Another pitfall: focusing solely on local Lighthouse tests. These lab results do not reflect the field data from the CrUX Report, which alone counts for ranking. A Lighthouse score of 100 guarantees nothing if your real visitors have poor connections or underperforming devices. Always test under real conditions.

How can I check that my site remains compliant over time?

Use the Search Console, "Core Web Vitals" section. It aggregates CrUX data and alerts you if pages fall into "Poor" or "Needs Improvement". This is your official barometer, the one Google uses for ranking. Check it at least once a month, ideally after every major deployment.

Set up automated alerts using tools like SpeedCurve, Treo, or Calibre that continuously track CWV. If your LCP suddenly jumps from 2.3s to 3.5s, you want to know within 24 hours, not three weeks later when traffic has already dropped.
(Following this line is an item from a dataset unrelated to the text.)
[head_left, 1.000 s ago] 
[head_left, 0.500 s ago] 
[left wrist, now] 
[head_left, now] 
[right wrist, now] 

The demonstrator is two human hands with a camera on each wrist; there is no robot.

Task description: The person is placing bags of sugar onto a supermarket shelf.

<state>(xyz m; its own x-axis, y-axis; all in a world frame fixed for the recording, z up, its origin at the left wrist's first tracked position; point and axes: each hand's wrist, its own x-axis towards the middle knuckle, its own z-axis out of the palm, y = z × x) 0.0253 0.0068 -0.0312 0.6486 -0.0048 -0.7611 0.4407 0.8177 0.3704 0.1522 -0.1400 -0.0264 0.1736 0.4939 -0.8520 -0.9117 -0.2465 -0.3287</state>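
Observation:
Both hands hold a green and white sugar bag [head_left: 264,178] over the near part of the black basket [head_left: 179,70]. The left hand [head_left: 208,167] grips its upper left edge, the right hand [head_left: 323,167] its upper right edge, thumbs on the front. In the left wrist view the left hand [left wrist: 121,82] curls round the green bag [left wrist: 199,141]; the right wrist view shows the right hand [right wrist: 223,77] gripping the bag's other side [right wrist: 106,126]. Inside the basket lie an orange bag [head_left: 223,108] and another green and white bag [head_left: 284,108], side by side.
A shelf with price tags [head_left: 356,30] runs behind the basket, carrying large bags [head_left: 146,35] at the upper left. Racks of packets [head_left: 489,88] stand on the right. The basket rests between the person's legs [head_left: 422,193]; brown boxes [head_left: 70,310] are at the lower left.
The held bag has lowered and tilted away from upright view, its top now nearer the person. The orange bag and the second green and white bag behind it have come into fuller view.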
Automation is crucial for quick reactions.

  • Follow Google's official announcements on the Chromium blog and Chrome for Developers
  • Monitor Core Web Vitals via Search Console at minimum monthly
  • Set up automated alerts for LCP, CLS, and INP using a dedicated tool
  • Test under real conditions (CrUX) rather than in the lab (Lighthouse alone)
  • Audit the CWV impact after every major site update (design, scripts, CDN)
  • Prioritize strategic pages (SEO landing pages, product sheets) for CWV optimizations
Core Web Vitals now follow a predictable schedule that facilitates technical and budget planning. However, actual optimization remains complex: it intersects front-end performance, server infrastructure, content strategy, and user experience. If you lack internal technical resources or if your developers are already overwhelmed, enlisting the help of an SEO agency specialized in web performance can significantly accelerate your results while avoiding costly missteps.
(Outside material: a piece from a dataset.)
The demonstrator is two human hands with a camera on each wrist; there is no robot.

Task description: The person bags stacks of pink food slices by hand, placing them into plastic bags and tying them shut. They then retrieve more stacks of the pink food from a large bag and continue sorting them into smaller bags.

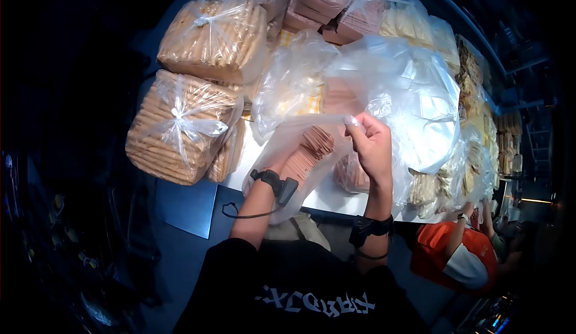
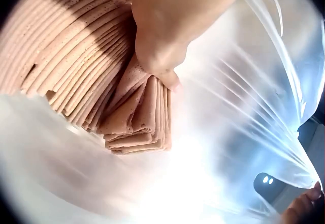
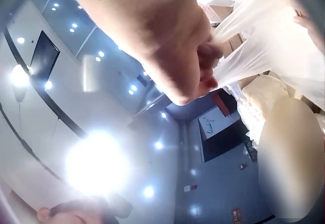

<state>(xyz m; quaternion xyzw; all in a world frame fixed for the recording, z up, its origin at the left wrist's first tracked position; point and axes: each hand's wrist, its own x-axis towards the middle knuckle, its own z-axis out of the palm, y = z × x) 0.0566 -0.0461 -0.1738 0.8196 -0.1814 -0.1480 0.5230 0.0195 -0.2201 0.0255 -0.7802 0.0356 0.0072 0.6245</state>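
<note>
My left hand (image 2: pixel 162 36) is inside a clear plastic bag (image 1: pixel 261 154), its thumb against a small bundle of folded pinkish-brown sheets (image 2: pixel 139 120). The fingers on the bundle's far side are hidden. Beside it in the bag, a larger stack of thin pinkish-brown sheets (image 2: pixel 61 46) stands packed on edge. My right hand (image 1: pixel 373 145) pinches the upper edge of the bag's mouth and holds it up; the film stretches in folds from those fingertips toward the left in the head view.
Tied bags of tan folded sheets (image 1: pixel 183 127) stand on the left of the white table (image 1: pixel 336 203). Pink-filled bags (image 1: pixel 360 13) lie at the back, and a pile of empty plastic bags (image 1: pixel 420 106) on the right. Another person in orange and white (image 1: pixel 462 253) is at the lower right.
</note>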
❓ Frequently Asked Questions

Google peut-il modifier les Core Web Vitals plusieurs fois par an malgré cette déclaration ?
Non, sauf circonstance exceptionnelle (bug critique, faille sécurité). Google s'engage à un cycle de mise à jour annuel programmé avec préavis de plusieurs mois.
Les seuils de LCP, CLS et INP vont-ils devenir plus stricts au fil du temps ?
C'est possible lors des revues annuelles si Google constate une amélioration globale des sites web. Mais tout changement sera annoncé publiquement avec au moins 6 mois de préavis.
Est-ce que les données Lighthouse suffisent pour suivre mes Core Web Vitals ?
Non. Lighthouse fournit des données de laboratoire utiles pour diagnostiquer, mais seules les données terrain du Chrome UX Report (visibles dans Search Console) impactent le ranking.
Un site avec des CWV parfaits est-il garanti de mieux ranker ?
Non. Les CWV sont un signal parmi des centaines. Un site avec d'excellents CWV mais un contenu faible ou sans backlinks ne surpassera pas un concurrent moins rapide mais plus autoritaire.
Dois-je optimiser les CWV de toutes mes pages ou seulement certaines ?
Priorisez les pages stratégiques SEO (landing pages, fiches produits à fort trafic). Google évalue les CWV par groupes d'URLs similaires, donc optimiser vos templates principaux améliore souvent l'ensemble du site.